Complete blood tests, arterial blood gases and immunological and infectious analyses were performed, with normal results. A slight alteration in thyroid function was detected (TSH, 6.6 U/mL; free T4, 1.3). Amiodarone and desethylamiodarone levels were 0.9 µg/mL and 0.8 µg/mL, respectively. The respiratory function tests showed a moderate restrictive pattern, with a forced vital capacity of 66% and Tiffeneau index of 97%. The carbon monoxide diffusion test was at the lower limit of normality (87%).
Figure 2. High-resolution computed tomography of the chest. A predominantly alveolar pattern is observed, with multiple peripheral pulmonary nodules showing poorly-defined contours, some with cavitation, accompanied by other areas of pulmonary consolidation with an air bronchogram. Although less evident, areas of fibrosis were detected.
Figure 3. Lung biopsy. Features of organizing pneumonia, lymphoid follicles and alveolar macrophages in septal fibrosis are observed.
On lung biopsy study (Figure 3), the lung parenchyma showed signs of septal fibrosis of irregular distribution with no architectural distortion or remodeling, features of organizing pneumonia, abundant lymphoid follicles (occasionally with a reactive center) and frequent foamy alveolar macrophages. All these results were consistent with APT.
Once the drug was discontinued, there was clinical and radiological improvement of the lung lesions, and the patient was started on corticoid and oxygen therapy.
KL-6 levels were determined on the first day of the patient's hospital stay, 7 days after admission, and 140 days after the drug was withdrawn (695, 1005, and 325 U/L, respectively) using the technique described by Endoh et al.2
DISCUSSION
Amiodarone pulmonary toxicity was first described in 1980 by Rotmensch et al.3 The toxic effects of amiodarone in the lung4 include diffuse alveolar damage, organizing pneumonia, bronchiolitis obliterans, bronchospasm, diffuse hemorrhagic alveolar damage, hypersensitivity pneumonitis, heart failure, pulmonary infiltrates with eosinophilia, and interstitial lung disease.
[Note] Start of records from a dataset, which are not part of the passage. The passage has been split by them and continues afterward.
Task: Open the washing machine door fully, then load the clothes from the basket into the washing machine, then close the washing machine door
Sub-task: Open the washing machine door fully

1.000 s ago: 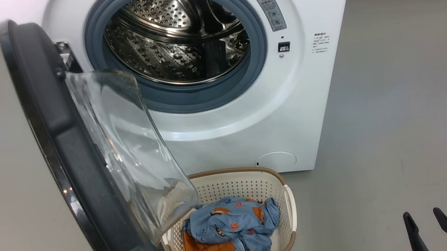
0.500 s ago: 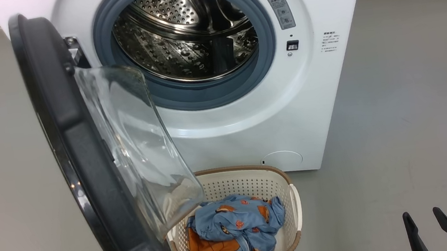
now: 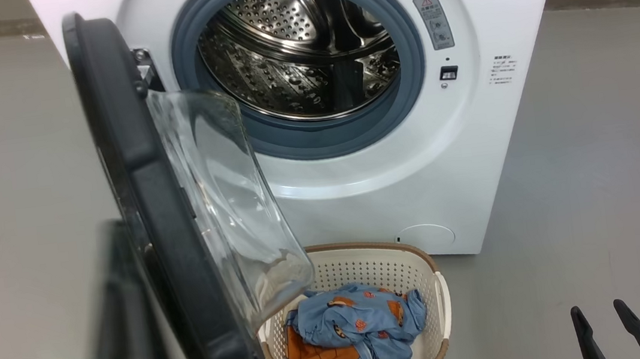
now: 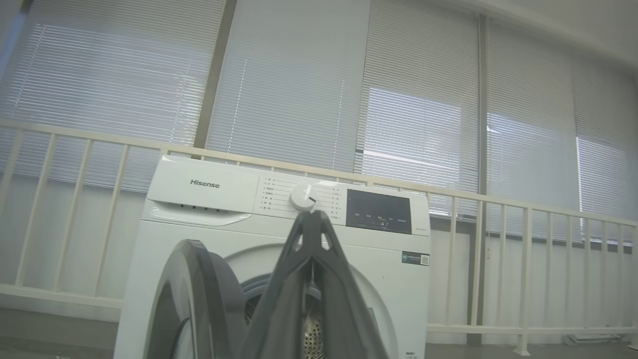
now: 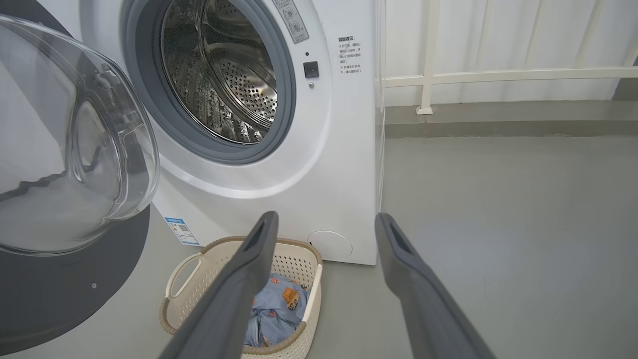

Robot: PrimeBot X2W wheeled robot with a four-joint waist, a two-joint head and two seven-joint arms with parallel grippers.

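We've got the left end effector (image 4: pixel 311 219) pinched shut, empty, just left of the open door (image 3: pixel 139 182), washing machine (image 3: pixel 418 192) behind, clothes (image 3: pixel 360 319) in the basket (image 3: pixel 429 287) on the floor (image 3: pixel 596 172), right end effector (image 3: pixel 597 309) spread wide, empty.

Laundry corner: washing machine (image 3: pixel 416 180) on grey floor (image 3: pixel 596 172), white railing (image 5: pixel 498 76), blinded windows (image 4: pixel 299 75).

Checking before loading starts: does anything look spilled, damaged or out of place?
Nothing stands out. The washing machine door stands open and looks intact, the clothes lie inside the basket with none over its rim, and the drum looks empty.
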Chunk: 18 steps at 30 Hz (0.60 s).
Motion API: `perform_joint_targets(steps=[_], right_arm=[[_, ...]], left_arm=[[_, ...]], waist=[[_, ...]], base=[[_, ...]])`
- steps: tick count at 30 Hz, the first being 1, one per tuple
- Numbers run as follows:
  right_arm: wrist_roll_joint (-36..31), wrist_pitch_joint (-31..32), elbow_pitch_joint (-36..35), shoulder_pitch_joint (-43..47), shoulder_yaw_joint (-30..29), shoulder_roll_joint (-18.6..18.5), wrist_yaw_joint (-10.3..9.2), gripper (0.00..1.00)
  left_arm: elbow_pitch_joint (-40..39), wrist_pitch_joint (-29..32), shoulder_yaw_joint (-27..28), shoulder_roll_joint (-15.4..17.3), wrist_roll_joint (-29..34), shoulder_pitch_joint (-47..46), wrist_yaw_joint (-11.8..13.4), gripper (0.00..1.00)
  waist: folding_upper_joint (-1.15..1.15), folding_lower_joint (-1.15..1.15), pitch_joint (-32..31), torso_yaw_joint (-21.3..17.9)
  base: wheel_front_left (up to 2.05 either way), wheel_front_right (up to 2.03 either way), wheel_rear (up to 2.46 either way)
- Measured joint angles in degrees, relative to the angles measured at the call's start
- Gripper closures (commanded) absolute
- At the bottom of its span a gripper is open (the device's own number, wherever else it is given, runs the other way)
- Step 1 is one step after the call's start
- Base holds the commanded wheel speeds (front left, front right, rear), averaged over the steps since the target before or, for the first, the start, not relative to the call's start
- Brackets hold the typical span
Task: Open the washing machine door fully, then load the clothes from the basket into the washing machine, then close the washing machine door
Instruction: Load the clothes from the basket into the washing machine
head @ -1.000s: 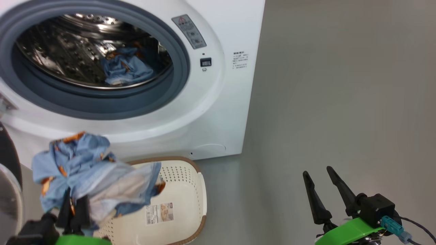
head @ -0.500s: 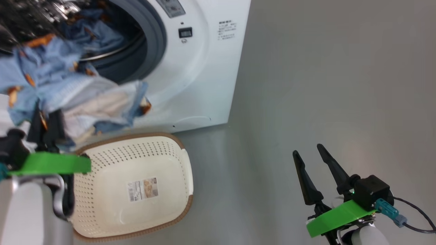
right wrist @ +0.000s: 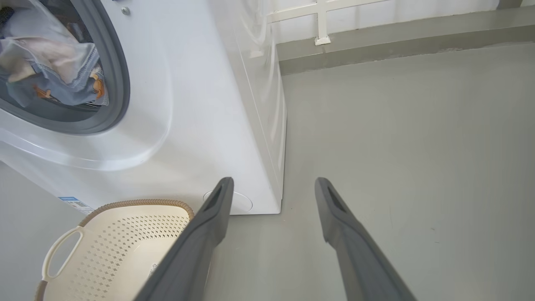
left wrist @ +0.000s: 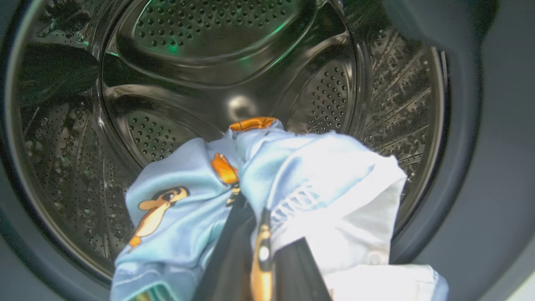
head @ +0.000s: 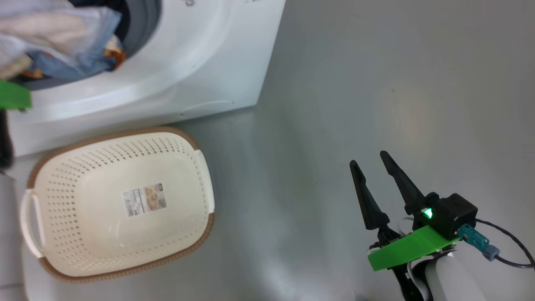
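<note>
The white washing machine (head: 200, 62) stands at the top left with its opening uncovered; its door is out of view. My left gripper (left wrist: 250, 209) is shut on the clothes (left wrist: 292, 175), a light blue bundle with orange figures and white parts, held at the mouth of the steel drum (left wrist: 234, 54). From the head, the clothes (head: 62, 33) hang in the grey gasket ring. The right wrist view shows the clothes (right wrist: 50, 71) there too. The cream basket (head: 113, 136) lies on the floor in front of the machine, holding nothing but its label. My right gripper (head: 368, 159) is open over bare floor, apart from everything.
Grey floor (head: 376, 83) stretches to the right of the machine. A low ledge with a white railing (right wrist: 322, 25) runs along the back. The basket (right wrist: 125, 234) sits just left of my right gripper (right wrist: 273, 182).
The head camera has swung down and right. My left gripper has carried the clothes from above the basket up into the machine's opening. The right gripper stays open.
</note>
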Motion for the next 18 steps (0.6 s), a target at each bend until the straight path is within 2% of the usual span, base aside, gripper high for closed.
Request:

The drug can have a direct mechanism of action through the release of free radicals or an indirect action through hypersensitivity.5 The clinical symptoms vary, but usually include dyspnea, particularly exertional, and dry cough.1 The most frequent radiological alteration is a diffuse interstitial pattern,6 although there are cases of a solitary lung mass4 and less often, pleural involvement or unilateral alveolar infiltrates.4 The literature contains a few cases of APT associated with multiple pulmonary nodules resembling a malignant process,7-9 probably due to an inflammatory response to drug-induced accumulation of phospholipid inclusions in the alveolar cells.10
The pathological findings most frequently include bronchiolitis obliterans, interstitial pneumonitis, interstitial fibrosis, or a combination of all of them.6,11,12 The presence of vacuolated macrophages is frequent, but not pathognomonic of APT since it also appears in patients exposed to the drug who do not develop APT.
Immunohistochemical studies show that KL-6 is strongly expressed in the type 2 pneumocytes regenerated or activated after an interstitial aggression, and therefore could be a good marker of activity in interstitial pulmonary diseases, such as interstitial pneumonia associated with collagen disease, actinic pneumonitis, and amiodarone-induced pneumonitis.2
The diagnosis of APT is costly and difficult on occasions, and is based on the clinical manifestations and radiological findings; and invasive techniques should be used to rule out other processes.
We have presented the first case in Spain of APT documented by histological findings and favorable progress after drug discontinuation, where a significant increase in the marker KL-6 is observed. Although there are still no prospective studies that would help assess its usefulness in the prediction of APT, serum KL-6 is an innovative diagnostic tool for a disease without a clear reference pattern for diagnosis.